In recent years, pro-democracy and pro-human rights protesters from Egypt and Tunisia to Thailand and Hong Kong have used social media and mobile phones to organize and broadcast their message to fellow citizens and the world. But governments are ratcheting up their surveillance capabilities in response. Fear of heavy monitoring and the reprisals that can follow has led human rights activists to adopt services that support encryption. To them, encryption is a critical security tool to avoid being identified, arrested, harassed, or worse—merely for criticizing government policy.
The U.S. government supports Internet freedom abroad as a pillar of its human rights foreign policy. In recognition of the link between encryption and human rights, Congress has appropriated over $125 million to the State Department and US AID since 2008 to promote Internet freedom, including through programs that develop encryption tools and train activists on how to use them.
But the FBI has embarked on an aggressive campaign to convince the public that encryption built into our digital tools should be weakened in the name of countering terrorism. Yet it has failed to recognize the broad, though unintended, harm such an approach would bring to human rights activists worldwide.

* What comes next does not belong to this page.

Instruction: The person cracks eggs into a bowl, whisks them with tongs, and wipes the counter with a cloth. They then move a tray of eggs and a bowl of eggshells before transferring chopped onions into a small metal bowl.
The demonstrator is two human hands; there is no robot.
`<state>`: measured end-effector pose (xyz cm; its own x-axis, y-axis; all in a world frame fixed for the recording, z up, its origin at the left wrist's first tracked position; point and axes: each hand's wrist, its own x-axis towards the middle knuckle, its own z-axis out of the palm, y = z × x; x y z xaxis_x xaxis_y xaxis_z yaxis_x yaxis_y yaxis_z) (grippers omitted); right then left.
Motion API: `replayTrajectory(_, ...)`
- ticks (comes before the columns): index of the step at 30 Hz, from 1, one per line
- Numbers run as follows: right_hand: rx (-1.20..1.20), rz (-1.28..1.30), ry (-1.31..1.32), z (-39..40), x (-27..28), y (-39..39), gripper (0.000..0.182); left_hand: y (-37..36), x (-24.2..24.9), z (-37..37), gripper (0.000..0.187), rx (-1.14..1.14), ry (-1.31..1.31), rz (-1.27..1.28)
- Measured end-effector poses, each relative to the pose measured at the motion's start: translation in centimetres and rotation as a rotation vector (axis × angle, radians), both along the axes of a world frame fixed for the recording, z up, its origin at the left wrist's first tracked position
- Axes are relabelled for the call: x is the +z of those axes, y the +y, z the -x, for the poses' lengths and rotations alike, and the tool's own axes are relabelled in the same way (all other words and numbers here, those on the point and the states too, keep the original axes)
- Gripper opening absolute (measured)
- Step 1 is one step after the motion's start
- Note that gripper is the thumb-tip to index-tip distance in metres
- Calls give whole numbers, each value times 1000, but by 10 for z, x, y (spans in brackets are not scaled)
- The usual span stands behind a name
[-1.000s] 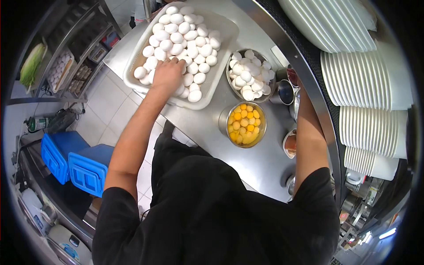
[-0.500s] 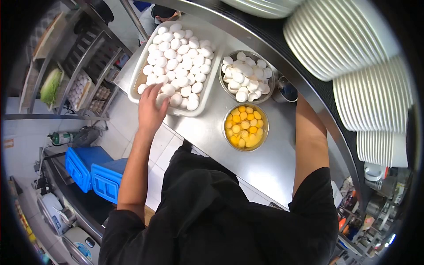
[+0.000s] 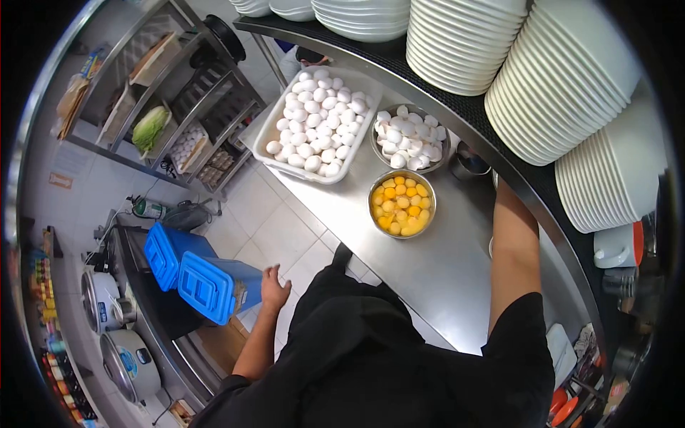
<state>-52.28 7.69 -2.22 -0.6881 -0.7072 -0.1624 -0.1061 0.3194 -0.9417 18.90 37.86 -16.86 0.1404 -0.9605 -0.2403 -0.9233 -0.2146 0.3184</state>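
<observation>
My left hand [image 3: 275,287] hangs low beside a blue lidded bin [image 3: 214,282], its fingers apart and nothing in them. My right forearm [image 3: 515,242] reaches under the shelf, which hides the hand and anything it may hold. On the steel table, a white plastic tub [image 3: 303,171] is heaped with white eggs [image 3: 325,121]. Right of it stands a metal bowl piled with broken eggshells [image 3: 407,139]. Nearer me, a steel bowl [image 3: 372,214] holds cracked eggs with whole yolks [image 3: 402,205].
Stacked white bowls [image 3: 556,85] fill the overhead shelf [image 3: 467,121] along the right. A dark container [image 3: 471,162] stands beneath it. At left are a rack [image 3: 214,78] with lettuce [image 3: 150,130] and more eggs, and rice cookers [image 3: 130,364] on a counter.
My left hand has left the eggs in the tub and dropped down towards me, beside the blue bin. The view has shifted, and my right arm still reaches under the shelf.
</observation>
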Motion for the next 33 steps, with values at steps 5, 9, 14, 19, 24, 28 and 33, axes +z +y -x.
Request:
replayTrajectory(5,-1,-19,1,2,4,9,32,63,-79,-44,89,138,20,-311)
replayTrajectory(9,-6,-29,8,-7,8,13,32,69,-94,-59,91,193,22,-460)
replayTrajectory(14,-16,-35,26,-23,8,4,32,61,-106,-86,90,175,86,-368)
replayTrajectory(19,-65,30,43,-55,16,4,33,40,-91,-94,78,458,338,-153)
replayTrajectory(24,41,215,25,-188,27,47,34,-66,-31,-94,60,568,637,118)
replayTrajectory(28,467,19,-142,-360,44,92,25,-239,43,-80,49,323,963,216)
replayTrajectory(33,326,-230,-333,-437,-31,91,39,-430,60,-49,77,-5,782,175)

On June 3, Michael Steinbach, assistant director of the FBI’s counterterrorism division, testified before the House Committee on Homeland Security that technology companies like Apple and Google should “prevent encryption above all else” because terrorists are increasingly using the companies’ secured tools to shield communications and access to their activity is “going dark.”
“Privacy, above all other things, including safety and freedom from terrorism, is not where we want to go,” Steinbach said. FBI Director James Comey is likely to make the same argument before two hearings at the Senate Judiciary and Intelligence Committees on Wednesday.
Governments have a human rights obligation to investigate and prosecute crime and thwart terrorist attacks. But while strong encryption may limit some existing surveillance capabilities, these limitations are greatly offset by the explosion of new kinds of investigatory material enabled by the digital world, including location information and vast stores of metadata. It is also unlikely that limiting strong encryption in U.S. products would prevent bad actors from using it. Terrorists could merely shift to foreign alternatives.
Most jarring for human rights groups, however, is that the FBI’s “going dark” narrative simply ignores the cost of undermining encryption to human rights activists around the world. For activists, this debate is just as much about their safety and freedom as about privacy.
All Internet users, including those most vulnerable, rely on the security practices of U.S. tech companies to protect them from abusive surveillance and cybercriminals. In December 2010, in the midst of the Tunisian uprisings, Facebook, a crucial platform for the activists, began receiving reports that Tunisian Facebook accounts had been compromised or deleted. Facebook soon discovered that the government had launched a large-scale attack to steal social media passwords of activists and journalists and access their private communications and contacts. So Facebook turned to encryption, enabling HTTPS, a secure communication protocol, automatically to thwart the attack in Tunisia.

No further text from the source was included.